If you are sidecar-ing, keep this in mind: this is a small-bore engine. This means it can make plenty of HP above 6000 RPM, but torque will not be its long suit. To make torque in it, you need larger inlet ports (not too much larger, or other troubles will appear) like the 650 head has, polished valves, a PROPER air filter intake tract (i.e, NOT PODS!), slower spark advance curve, higher compression, and higher base-weight oils (like 15w-something or 20w-something) to keep the bearings slick under low RPM loads. Adding a longer spark duration will also help: this means using either OEM coils or something like the 5-ohm Dynas, plus either 10,000 ohm plug caps or the typical 5,000 ohm caps AND resistor plugs, to make the most duration possible.
Look into using the ND sparkplugs X22ES-U, too, for their longer-reach tip.

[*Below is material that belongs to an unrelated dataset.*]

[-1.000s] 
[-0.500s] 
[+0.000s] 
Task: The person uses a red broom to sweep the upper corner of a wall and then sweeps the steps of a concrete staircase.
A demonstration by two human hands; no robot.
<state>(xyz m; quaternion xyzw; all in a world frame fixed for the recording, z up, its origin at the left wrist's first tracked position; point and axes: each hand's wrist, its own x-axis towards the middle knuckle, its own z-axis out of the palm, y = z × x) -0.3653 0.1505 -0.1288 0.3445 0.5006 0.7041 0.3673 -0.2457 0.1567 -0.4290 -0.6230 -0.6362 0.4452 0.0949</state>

While you have the head off, look through the fins to find (and remove) flash metals that are blocking air flow, and cut it away. Mill the head and cylinder decks about .010" each, maybe a bit more if your new pistons don't have high domes on them.
Finally, look "out" the exhaust ports (with valves removed and head shiny clean) and remove the tiny step blockages that abound in the 500/550 heads. When you make an exhaust, get something with backpressure, don't run it open or with real low restriction: you will need the crossover buildup in the chamber during overlap time.
Cams like the 650 make their HP at much higher RPM. Instead, consider slotting the cam sprocket and advance your stock cam about 3-5 degrees. This will move the torque curve downward in RPM and make it feel more "on tap" than having it all start up above 5500 RPM like the stock 500/550 usually does.